Requirement:
Copy whichever lines of the data hold the word "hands".

►

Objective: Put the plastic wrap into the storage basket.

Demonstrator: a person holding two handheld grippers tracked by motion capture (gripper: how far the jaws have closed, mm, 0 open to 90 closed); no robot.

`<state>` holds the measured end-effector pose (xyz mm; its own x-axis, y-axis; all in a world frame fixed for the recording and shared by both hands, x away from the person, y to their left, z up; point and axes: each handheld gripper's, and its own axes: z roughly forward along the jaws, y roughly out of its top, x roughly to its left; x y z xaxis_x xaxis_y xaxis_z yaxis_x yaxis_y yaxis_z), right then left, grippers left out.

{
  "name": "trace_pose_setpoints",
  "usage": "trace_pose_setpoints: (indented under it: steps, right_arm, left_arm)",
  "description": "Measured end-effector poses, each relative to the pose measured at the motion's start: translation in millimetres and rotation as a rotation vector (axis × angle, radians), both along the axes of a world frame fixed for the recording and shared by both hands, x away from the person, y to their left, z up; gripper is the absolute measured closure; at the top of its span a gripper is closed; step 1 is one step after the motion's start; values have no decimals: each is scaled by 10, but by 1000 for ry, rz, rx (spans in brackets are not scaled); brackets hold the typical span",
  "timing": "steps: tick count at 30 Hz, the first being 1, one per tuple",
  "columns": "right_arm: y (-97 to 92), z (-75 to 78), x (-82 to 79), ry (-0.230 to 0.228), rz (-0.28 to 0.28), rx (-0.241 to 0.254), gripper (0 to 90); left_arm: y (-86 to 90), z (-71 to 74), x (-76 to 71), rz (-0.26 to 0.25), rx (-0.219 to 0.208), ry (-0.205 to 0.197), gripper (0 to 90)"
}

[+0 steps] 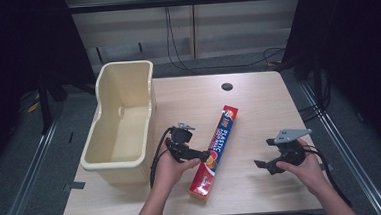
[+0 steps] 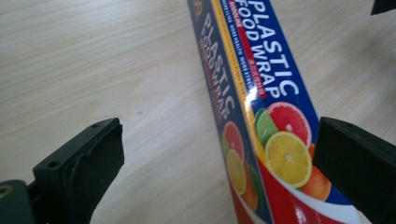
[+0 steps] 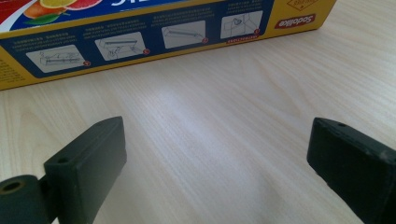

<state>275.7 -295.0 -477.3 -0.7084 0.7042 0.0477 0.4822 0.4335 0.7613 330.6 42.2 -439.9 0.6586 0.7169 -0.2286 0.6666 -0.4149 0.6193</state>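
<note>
A long plastic food wrap box (image 1: pixel 215 148), blue, red and yellow with citrus pictures, lies on the wooden table (image 1: pixel 258 98), running from near the front edge toward the back. My left gripper (image 1: pixel 201 156) is open at the box's left side near its front half; in the left gripper view the box (image 2: pixel 261 121) stands between the spread jaws, close to the right one. My right gripper (image 1: pixel 263 165) is open over bare table to the right of the box, apart from it. The right gripper view shows the box's side panel (image 3: pixel 154 35) ahead of the gripper (image 3: pixel 219 163).
A cream plastic tub (image 1: pixel 122 124) stands empty on the table's left side, just left of my left hand. A dark round hole (image 1: pixel 227 86) sits near the table's back edge. Black curtains and cables lie beyond the table.
</note>
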Motion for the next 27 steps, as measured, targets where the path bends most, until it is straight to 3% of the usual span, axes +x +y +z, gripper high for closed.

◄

Output of the exercise:
`<state>` holds the measured end-effector pose (xyz mm; its own x-axis, y-axis; all in a world frame fixed for the recording and shared by both hands, x away from the person, y to their left, z up; point and axes: each handheld gripper's, and its own axes: z roughly forward along the jaws, y roughly out of its top, x roughly to its left; x y z xaxis_x xaxis_y xaxis_z yaxis_x yaxis_y yaxis_z), right then left, grippers left out.
  "description": "Measured end-effector poses, each relative to the pose measured at the motion's start: translation in millimetres and rotation as a rotation vector (axis × angle, radians), both along the axes of a world frame fixed for the recording and shared by both hands, x away from the person, y to their left, z up; gripper is the absolute measured closure; at the top of its span a gripper is closed; step 1 is one step after the motion's start; values have no decimals: each is scaled by 10, but by 1000 for ry, rz, rx (spans in brackets are not scaled); brackets hold the typical span",

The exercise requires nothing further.